СТАНСЫ
В деревьях лапчато
В деревьях лапчато запутались грачи.
Ручьи перекрутились с речью.
И склоны темные, что куличи,
плывут торжественно навстречу.
Сжигает солнышко меня-ленивца и
страну тряпично-красной плоти,
где все под мухою. И только муравьи
честны в египетской работе.
За свистским поездом
За свистским поездом летит зеленый шлейф
к гранитным пирсам Петрограда,
где император ловит кейф,
давя чешуйчатого гада
своим копытом. И Нептун
в еще последней снежной пене
глядит не на оснастку шхун
- а вслед петропольской Елене.
И веет Балтикой
Крупица Божия боится грубых рук,
она нежна, хоть голос низок.
И веет Балтикой, когда беру
конверты от её волнующих записок.
Комочек бытия, завернутый в наждак
пространства, названного Русью,
ему противится.
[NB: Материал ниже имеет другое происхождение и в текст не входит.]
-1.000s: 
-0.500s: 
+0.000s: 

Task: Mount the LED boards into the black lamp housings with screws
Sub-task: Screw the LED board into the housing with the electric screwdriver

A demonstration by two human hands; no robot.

А мы не можем так.
Нас тащит к собственному устью.
И всё мерещится
И всё мерещится то яма, то барак
с плюгавым уркой одесную.
И каждый раз трудней бывает сделать шаг
в словесность чистую простую...
Не башню стройную за клетью клеть
я смело возвожу к руинам -
всё громче хочется анафему пропеть
и показать кулак рубинам.
Когда б не ведали
...Когда б не ведали, что впереди
у старого грача и драгоценной птахи,
я б ожил у твоей боязненной груди,
где гений, и мечты, и страхи.
И выдубив сердца у финских берегов,
мы ехали б в Москву на царство,
где мстя любовникам за сорок сороков,
всё диссидентское боярство
В направленье Польши
там прахом наших тел салютовало бы,
примерно, в направленье Польши,
чтобы преемники просили у судьбы
чего попроще и подольше.
Но не своим горбом, а из твоих стихов
о темных метинах на чутком теле
известно мне - подобии следов
по бесам пущенной шрапнели.
Еще и осенью
Весной пахучею, как ладан и ваниль,
зимой, сжимающей запястье,
в страду июльскую, глотая соль и пыль,
или в прозрачное ненастье
- еще и осенью я буду вспоминать,
жалея клен и облепиху,
вдыхавшую хмелек в латинскую тетрадь,
ту - с низким голосом - подругу соловьиху.